Venezuela announces applicable exchange rate for assessing tax liabilities arising from contracts with PDVSA, its affiliates and mixed companies

On October 24, 2017, an official notice issued by the Venezuelan Central Bank was published in Official Gazette No. 41,263 in connection with the applicable exchange rate for the assessment of certain tax liabilities (the Official Notice).

In the Official Notice the Central Bank informs the tax authorities and the public that the exchange rate set forth in article 1 of Exchange Agreement No. 35 of March 9, 2016, (namely, the protected or DIPRO exchange rate) shall be used as reference in the following cases:

  • Assessing tax liabilities arising from contracts entered into by Petróleos de Venezuela, S.A. (PDVSA), its affiliates or mixed companies incorporated pursuant to the Organic Hydrocarbons Law (Mixed Companies) with exclusive vendors of specialized supplies in the national territory that are directly connected to liquid and gaseous hydrocarbons activities, which payment was agreed upon in foreign currency. The Official Notice does not define the term “specialized supplies.

  • Payment obligations of public prices, tariffs, commissions and surcharges that were agreed upon in foreign currency as the unit of account of PDVSA, its affiliates and Mixed Companies.

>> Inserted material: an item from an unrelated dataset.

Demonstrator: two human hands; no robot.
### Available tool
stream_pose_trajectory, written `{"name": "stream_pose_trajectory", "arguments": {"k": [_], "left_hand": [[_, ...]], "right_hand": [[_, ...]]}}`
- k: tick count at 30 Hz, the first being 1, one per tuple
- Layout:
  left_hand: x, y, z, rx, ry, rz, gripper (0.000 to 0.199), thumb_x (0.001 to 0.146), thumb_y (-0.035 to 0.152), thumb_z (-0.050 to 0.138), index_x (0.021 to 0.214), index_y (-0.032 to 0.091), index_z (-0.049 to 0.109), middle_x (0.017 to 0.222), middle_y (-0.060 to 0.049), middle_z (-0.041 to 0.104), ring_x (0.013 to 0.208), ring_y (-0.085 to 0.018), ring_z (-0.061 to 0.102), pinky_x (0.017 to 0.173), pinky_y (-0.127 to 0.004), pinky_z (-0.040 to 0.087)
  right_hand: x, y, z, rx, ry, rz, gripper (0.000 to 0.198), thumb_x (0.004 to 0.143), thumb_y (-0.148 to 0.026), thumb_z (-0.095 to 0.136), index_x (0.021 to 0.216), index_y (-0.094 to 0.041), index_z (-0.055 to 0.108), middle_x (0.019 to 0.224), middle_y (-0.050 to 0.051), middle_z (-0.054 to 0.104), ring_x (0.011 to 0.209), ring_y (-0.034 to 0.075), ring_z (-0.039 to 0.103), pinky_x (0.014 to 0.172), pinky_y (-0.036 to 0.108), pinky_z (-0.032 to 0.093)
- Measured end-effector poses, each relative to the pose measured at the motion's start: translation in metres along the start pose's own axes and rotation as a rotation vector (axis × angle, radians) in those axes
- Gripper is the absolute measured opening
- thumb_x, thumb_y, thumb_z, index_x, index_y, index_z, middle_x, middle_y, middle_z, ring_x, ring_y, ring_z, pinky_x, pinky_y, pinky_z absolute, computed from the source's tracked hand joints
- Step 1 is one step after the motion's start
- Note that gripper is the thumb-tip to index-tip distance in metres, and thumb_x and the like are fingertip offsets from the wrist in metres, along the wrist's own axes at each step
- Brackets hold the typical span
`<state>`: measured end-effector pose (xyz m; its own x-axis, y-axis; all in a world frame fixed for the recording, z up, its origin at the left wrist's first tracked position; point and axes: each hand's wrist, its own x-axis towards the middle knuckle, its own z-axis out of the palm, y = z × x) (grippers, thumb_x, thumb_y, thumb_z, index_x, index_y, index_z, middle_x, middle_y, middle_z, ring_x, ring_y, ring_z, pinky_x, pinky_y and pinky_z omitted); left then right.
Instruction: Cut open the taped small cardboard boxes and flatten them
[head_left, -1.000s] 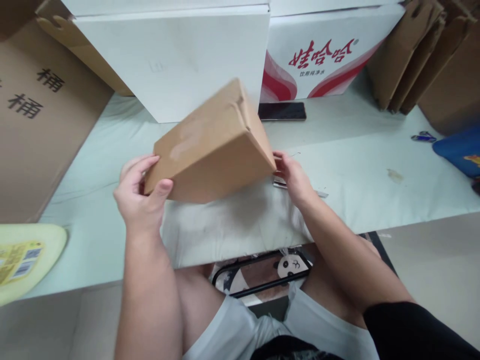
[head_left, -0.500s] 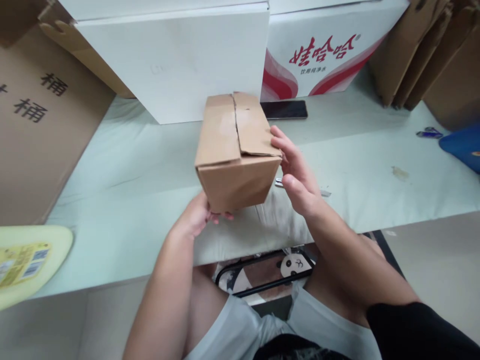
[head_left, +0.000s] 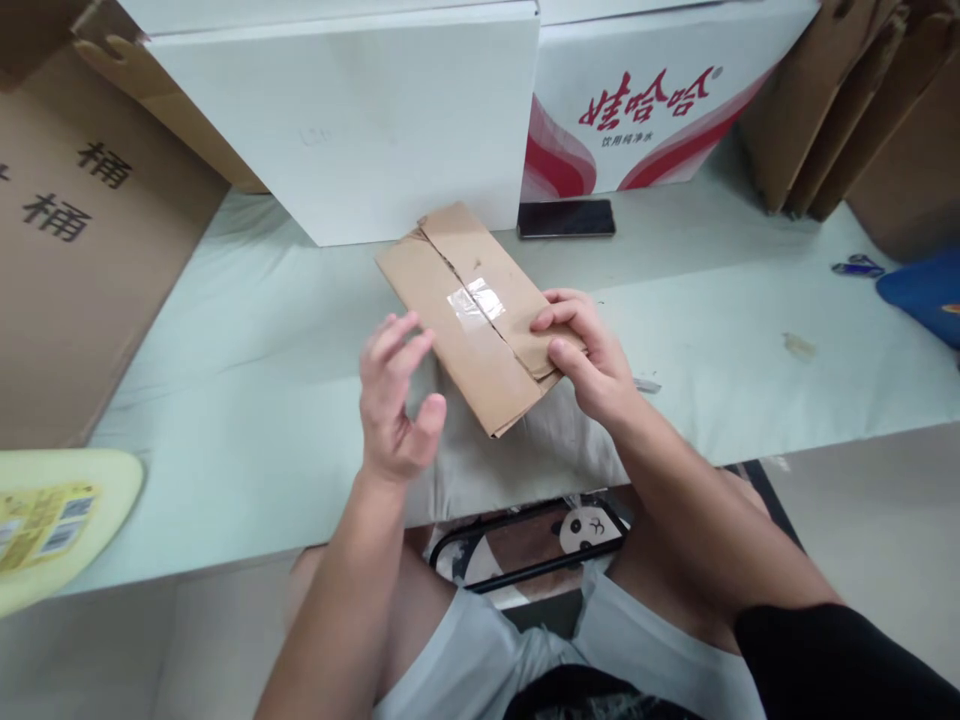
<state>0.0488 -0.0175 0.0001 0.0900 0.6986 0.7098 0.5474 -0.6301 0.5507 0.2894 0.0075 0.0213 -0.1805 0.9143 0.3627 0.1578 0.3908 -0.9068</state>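
two flaps [head_left: 517,290] folded down, clear tape [head_left: 487,297] mid-seam, its ends look untaped to us | smooth matte cardboard box [head_left: 457,345] angled at or just over the wrinkly pale-green tabletop [head_left: 262,400] | our right hand [head_left: 589,350] grips its near right end, our left hand [head_left: 397,400] half-open beside it, touching? can't tell

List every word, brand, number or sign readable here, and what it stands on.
"娃哈哈": red, on the white-and-red box; circled mark beside it too small.
"饮用纯净水": dark, same box.
"桶", twice: large carton at left; a mark at the picture's edge is cut off.
Too small or blurred: print on the yellow label, faint mark on the plain white box.
No text seen: small brown box in the right hand.
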Motion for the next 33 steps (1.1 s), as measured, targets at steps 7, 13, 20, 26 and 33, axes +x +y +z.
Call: {"name": "stream_pose_trajectory", "arguments": {"k": [7, 13, 20, 26, 33], "left_hand": [[-0.001, 0.0, 0.005, 0.062, -0.119, 0.082, 0.046, 0.101, 0.046, 0.045, 0.143, 0.03, 0.055, 0.152, -0.011, 0.051, 0.144, -0.033, 0.047, 0.124, -0.057, 0.035], [-0.002, 0.0, 0.006, 0.042, -0.104, 0.089, 0.045, 0.102, 0.044, 0.045, 0.143, 0.03, 0.054, 0.15, -0.012, 0.051, 0.143, -0.031, 0.047, 0.125, -0.055, 0.034], [-0.002, 0.001, 0.007, 0.053, -0.117, 0.054, 0.045, 0.101, 0.047, 0.043, 0.142, 0.03, 0.055, 0.15, -0.012, 0.052, 0.143, -0.032, 0.048, 0.124, -0.057, 0.035], [-0.003, 0.002, 0.011, 0.06, -0.093, 0.055, 0.045, 0.102, 0.048, 0.041, 0.142, 0.031, 0.055, 0.148, -0.012, 0.051, 0.143, -0.031, 0.048, 0.124, -0.056, 0.036], [-0.002, 0.003, 0.011, -0.019, -0.089, 0.032, 0.045, 0.101, 0.048, 0.047, 0.143, 0.036, 0.055, 0.149, -0.008, 0.052, 0.143, -0.029, 0.048, 0.125, -0.054, 0.035]], "right_hand": [[0.01, 0.012, -0.029, -0.413, 0.107, 0.425, 0.035, 0.086, -0.037, 0.049, 0.117, -0.023, 0.057, 0.116, 0.01, 0.069, 0.102, 0.026, 0.066, 0.094, 0.045, 0.052], [0.004, 0.02, -0.053, -1.009, -0.442, 0.589, 0.032, 0.08, -0.032, 0.065, 0.109, -0.021, 0.067, 0.111, 0.015, 0.066, 0.105, 0.032, 0.061, 0.083, 0.04, 0.047], [0.011, 0.017, -0.054, -0.905, -0.181, 0.677, 0.013, 0.09, -0.034, 0.057, 0.09, -0.021, 0.06, 0.094, 0.008, 0.07, 0.08, 0.022, 0.06, 0.068, 0.033, 0.037], [0.016, 0.013, -0.051, -0.54, 0.126, 0.619, 0.012, 0.086, -0.032, 0.057, 0.081, -0.021, 0.055, 0.077, 0.002, 0.063, 0.069, 0.017, 0.055, 0.072, 0.033, 0.042], [0.021, 0.018, -0.054, -0.127, 0.569, 0.303, 0.027, 0.084, -0.048, 0.051, 0.086, -0.026, 0.035, 0.074, -0.003, 0.047, 0.057, 0.012, 0.048, 0.055, 0.028, 0.04]]}}
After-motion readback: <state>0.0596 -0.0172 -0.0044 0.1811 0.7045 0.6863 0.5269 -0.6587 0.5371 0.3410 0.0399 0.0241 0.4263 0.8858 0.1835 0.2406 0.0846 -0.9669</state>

Finally, in the Official Notice the Central Bank reaffirms the content of official notices published in Official Gazette No. 41,024 of November 4, 2016, and N° 41,128 of April 4, 2017, pertaining to the applicable exchange rate for the purposes of: (i) translating the taxable base of tax liabilities arising from customs operations carried out by PDVSA, its affiliates, Mixed Companies or its vendors of specialized supplies; and (ii) assessing the taxable base of domestic taxes applicable to primary activities concerning liquid and gaseous hydrocarbons.